Chef d'entreprise et président de l'association Via 81, Guy Bousquet attend la construction de cette portion d'autoroute depuis de longues années pour relier Castres à Toulouse et assurer le développement économique du sud du Tarn. Un retour à la case départ ? Inenvisageable. Inacceptable, en tous les cas. "Nous nous sentons pris au dépourvu.Voilà dix ans que nous traversons toutes les étapes administratives, des débats publics aux enquêtes publiques, sans faire de vagues", déclare Guy Bousquet.

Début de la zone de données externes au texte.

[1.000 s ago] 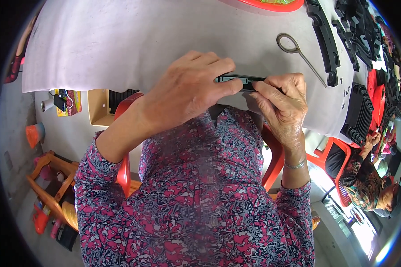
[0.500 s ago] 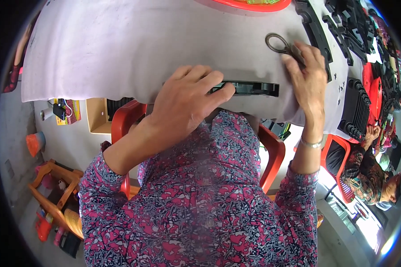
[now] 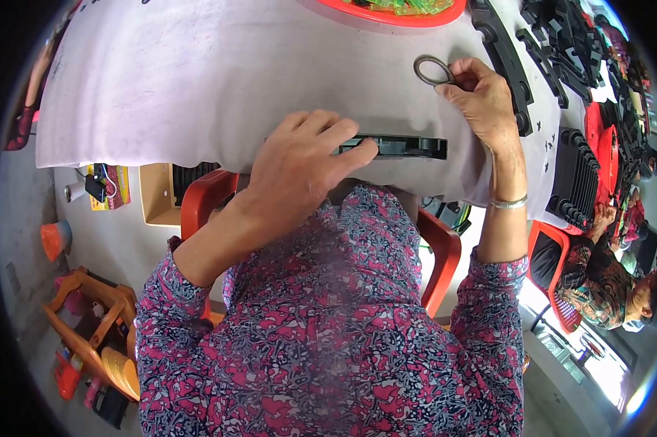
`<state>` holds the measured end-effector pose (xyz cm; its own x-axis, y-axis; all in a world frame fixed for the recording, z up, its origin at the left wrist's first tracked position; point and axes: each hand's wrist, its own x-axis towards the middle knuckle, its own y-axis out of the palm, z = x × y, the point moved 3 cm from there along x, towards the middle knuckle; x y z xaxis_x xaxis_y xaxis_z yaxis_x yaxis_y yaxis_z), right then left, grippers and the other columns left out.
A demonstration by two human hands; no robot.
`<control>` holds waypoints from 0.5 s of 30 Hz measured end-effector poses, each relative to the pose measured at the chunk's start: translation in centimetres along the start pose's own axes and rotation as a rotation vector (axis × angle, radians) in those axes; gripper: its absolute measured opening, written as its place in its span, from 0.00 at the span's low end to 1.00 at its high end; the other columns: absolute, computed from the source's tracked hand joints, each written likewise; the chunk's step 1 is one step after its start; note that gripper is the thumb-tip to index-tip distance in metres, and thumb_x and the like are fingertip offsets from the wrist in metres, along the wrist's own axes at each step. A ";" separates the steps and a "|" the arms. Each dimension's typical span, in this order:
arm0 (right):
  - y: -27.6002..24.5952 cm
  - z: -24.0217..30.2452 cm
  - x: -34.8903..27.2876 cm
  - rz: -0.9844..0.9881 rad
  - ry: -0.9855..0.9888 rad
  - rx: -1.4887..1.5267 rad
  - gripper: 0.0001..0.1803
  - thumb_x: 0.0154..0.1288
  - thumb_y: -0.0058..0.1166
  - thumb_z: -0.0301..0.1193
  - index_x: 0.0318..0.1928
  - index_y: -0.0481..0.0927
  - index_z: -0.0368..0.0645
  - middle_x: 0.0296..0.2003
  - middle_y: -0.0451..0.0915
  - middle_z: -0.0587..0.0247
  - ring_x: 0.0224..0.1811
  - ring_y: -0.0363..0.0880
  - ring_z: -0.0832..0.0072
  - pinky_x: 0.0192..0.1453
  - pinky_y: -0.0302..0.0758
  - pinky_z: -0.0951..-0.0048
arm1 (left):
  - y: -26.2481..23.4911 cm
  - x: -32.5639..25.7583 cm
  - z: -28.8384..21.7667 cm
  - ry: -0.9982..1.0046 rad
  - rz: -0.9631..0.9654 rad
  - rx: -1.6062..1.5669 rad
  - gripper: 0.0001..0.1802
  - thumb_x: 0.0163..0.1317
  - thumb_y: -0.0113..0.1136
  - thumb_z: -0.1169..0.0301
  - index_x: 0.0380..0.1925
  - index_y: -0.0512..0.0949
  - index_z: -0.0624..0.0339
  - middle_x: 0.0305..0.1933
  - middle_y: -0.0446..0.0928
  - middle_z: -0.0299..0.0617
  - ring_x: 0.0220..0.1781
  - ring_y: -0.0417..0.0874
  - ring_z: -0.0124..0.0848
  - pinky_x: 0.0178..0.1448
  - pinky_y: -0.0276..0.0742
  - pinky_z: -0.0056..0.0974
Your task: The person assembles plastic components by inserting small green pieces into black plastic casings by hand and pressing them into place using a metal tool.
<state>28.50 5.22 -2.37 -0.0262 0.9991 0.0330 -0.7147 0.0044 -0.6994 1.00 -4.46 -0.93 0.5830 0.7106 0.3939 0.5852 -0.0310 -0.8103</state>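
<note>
A long black plastic part (image 3: 408,147), open on its upper side, lies at the near edge of the cloth-covered table (image 3: 219,80). My left hand (image 3: 306,156) is closed over its left end with bent fingers; the thumb rests on it, and that end is hidden. To the far right of the part, my right hand (image 3: 485,102) pinches a dark metal ring (image 3: 418,71) between thumb and fingers. The ring resembles a loop of a scissors handle, but anything beyond it is covered by the hand.
A red basin (image 3: 416,22) of small green-yellow pieces stands at the far edge. Long black parts (image 3: 502,54) lie right of my right hand, with a heap of black pieces (image 3: 561,44) beyond. Farther right, a co-worker (image 3: 598,284) sits near a red chair (image 3: 543,240).
My right hand has shifted a little left and away from me, its fingers now pinching at the ring, which also moved slightly left. The left hand stays on the black part.
</note>
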 end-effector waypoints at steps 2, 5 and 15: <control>0.2 -0.2 0.7 0.124 0.022 0.016 0.15 0.54 0.72 0.27 0.39 0.79 0.37 0.24 0.77 0.69 0.28 0.74 0.79 0.35 0.73 0.72 | 0.0 0.0 0.0 -0.001 0.004 0.012 0.17 0.55 0.57 0.75 0.46 0.83 0.53 0.47 0.79 0.41 0.52 0.81 0.44 0.56 0.76 0.47; 0.3 0.3 0.7 0.156 -0.035 0.119 0.12 0.57 0.70 0.26 0.37 0.78 0.38 0.23 0.75 0.69 0.27 0.71 0.80 0.33 0.71 0.74 | 0.0 0.0 -0.1 -0.008 0.008 0.021 0.17 0.55 0.57 0.76 0.45 0.84 0.53 0.46 0.80 0.41 0.52 0.81 0.43 0.56 0.75 0.46; -1.0 7.7 -3.4 -0.102 -0.120 0.645 0.07 0.73 0.57 0.30 0.40 0.81 0.38 0.26 0.75 0.75 0.23 0.62 0.88 0.26 0.59 0.82 | 0.3 0.0 0.1 -0.022 0.025 0.002 0.17 0.54 0.57 0.75 0.45 0.84 0.50 0.46 0.80 0.38 0.51 0.81 0.40 0.52 0.75 0.44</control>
<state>23.91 1.51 3.74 0.0126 0.9832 0.1820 -0.9919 0.0353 -0.1221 1.11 -4.37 -1.16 0.5846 0.7251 0.3639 0.5696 -0.0474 -0.8205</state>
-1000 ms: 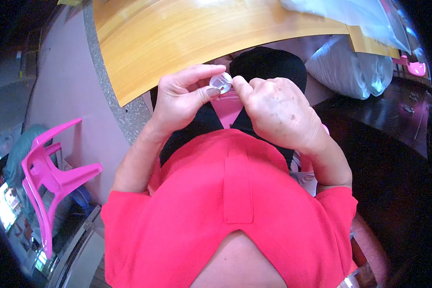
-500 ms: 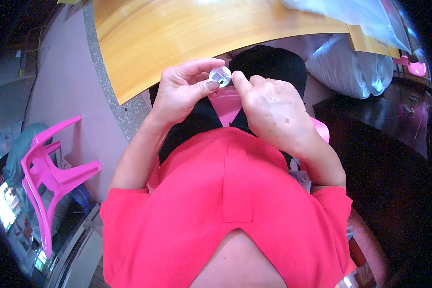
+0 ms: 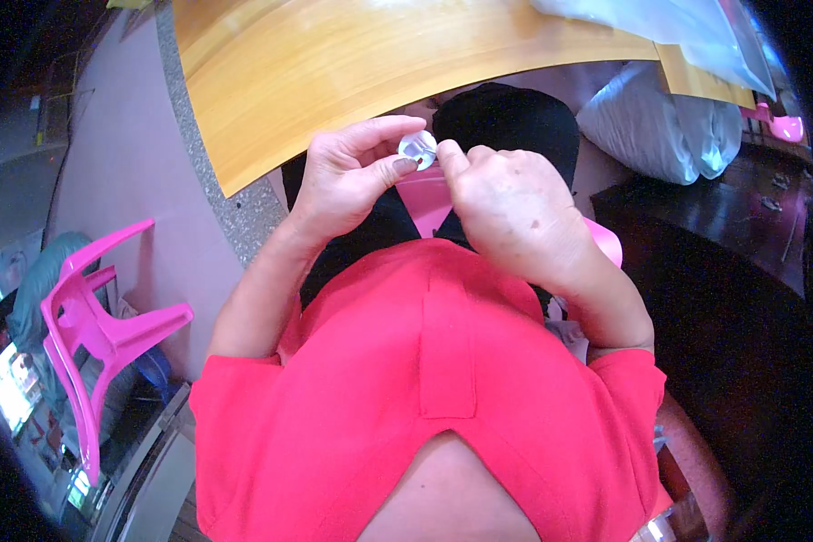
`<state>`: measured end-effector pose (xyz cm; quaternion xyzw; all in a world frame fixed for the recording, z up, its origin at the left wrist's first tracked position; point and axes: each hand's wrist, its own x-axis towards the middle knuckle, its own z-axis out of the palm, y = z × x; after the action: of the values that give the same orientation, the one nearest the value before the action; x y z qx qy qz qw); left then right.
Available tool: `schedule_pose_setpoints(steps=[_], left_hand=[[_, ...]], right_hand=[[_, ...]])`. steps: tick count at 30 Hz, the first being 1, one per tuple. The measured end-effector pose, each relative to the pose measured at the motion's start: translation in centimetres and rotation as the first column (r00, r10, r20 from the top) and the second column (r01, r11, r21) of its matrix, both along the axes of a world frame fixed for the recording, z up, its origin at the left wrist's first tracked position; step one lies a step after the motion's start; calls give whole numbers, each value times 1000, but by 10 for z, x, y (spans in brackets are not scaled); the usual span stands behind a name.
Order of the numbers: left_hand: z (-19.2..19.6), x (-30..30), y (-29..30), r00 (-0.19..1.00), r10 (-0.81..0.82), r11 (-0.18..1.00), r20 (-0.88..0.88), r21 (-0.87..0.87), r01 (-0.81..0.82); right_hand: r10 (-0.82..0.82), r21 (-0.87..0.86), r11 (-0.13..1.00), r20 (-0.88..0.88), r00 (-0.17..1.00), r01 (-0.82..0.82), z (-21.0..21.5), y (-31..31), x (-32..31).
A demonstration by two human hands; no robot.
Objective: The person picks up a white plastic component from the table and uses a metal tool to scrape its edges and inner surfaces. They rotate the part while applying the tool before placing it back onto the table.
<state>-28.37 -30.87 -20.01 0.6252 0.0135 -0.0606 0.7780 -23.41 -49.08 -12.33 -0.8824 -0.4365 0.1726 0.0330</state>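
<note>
Taking the wooden table (image 3: 352,63) as our landmark and reading from the left, a pink plastic chair (image 3: 90,325) stands well off its left end, down on the floor. Just below the table's near edge, our left hand (image 3: 348,176) is closed in a pinch, thumb and forefinger clamped on a small round silvery piece (image 3: 417,147). Touching that piece from the other side, our right hand (image 3: 510,208) has its fingers curled together, the forefinger tip pressed on the rim; whether it truly grips the piece or only pushes at it we cannot tell. So the piece sits between both hands, just under the table edge and above a pink thing (image 3: 425,199) on our lap. We judge that we are in the middle of working the little piece, perhaps prising or twisting it, with nothing yet freed. The next move seems to call for a steady left pinch and a small, careful pull by the right fingertip, since the piece is slick and tiny. Past the table's right end lies a white stuffed bag (image 3: 668,126).
</note>
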Motion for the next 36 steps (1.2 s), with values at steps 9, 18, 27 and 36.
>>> schedule_pose_setpoints(steps=[9, 18, 27, 36], left_hand=[[3, 5, -4, 986, 121, 983, 117, -150, -103], [3, 3, -3, 985, 124, 985, 121, -137, -107], [6, 1, -5, 983, 140, 986, 120, -111, -126], [8, -2, -8, 971, 166, 986, 175, -25, -164]], right_hand=[[-170, 546, 721, -457, 873, 426, -27, -9, -10], [-186, 505, 687, -573, 798, 523, -28, -3, -14], [-169, 589, 634, -528, 832, 502, -32, 2, -20], [-160, 629, 727, -236, 958, 277, -38, 1, -22]])
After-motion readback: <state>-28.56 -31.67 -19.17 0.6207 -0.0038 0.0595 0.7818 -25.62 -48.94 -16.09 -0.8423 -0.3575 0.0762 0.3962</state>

Cela pourrait bien changer.
Aujourd'hui, l'A69 c'est du harcèlement juridique qui doit cesser pour que nous puissions travailler sereinement. Je suis ému et un peu en colère car cela fait douze ou treize recours perdus. Et celui-là, il peut tout changer.
Guy Bousquet, président de Via 81
Les "pro-autoroute" se défendent d'être contre l'environnement. "Les chefs d'entreprise sont souvent plus concernés que ceux qui tiennent de beaux discours, dit Guy Bousquet. Nous prenons au sérieux les échéances de 2030 et 2050 ainsi que nos bilans carbone."
Et, à l'image de Guy Bousquet, les acteurs économiques n'entendent pas baisser les bras. Pour rappel, dans un manifeste publié sur le site de la Chambre de commerce et d'industrie du Tarn, 550 chefs d'entreprise disaient "Oui, à l'A69". En attendant la décision du tribunal administratif de Toulouse, les travaux se poursuivent sur le chantier. Atosca, le concessionnaire, a indiqué que 70% des ouvrages d'art étaient réalisés en ce mois de novembre 2024. L'objectif reste une mise en circulation en décembre 2025.
(Propos recueillis par Marie-Candice Delouvrier - France 2).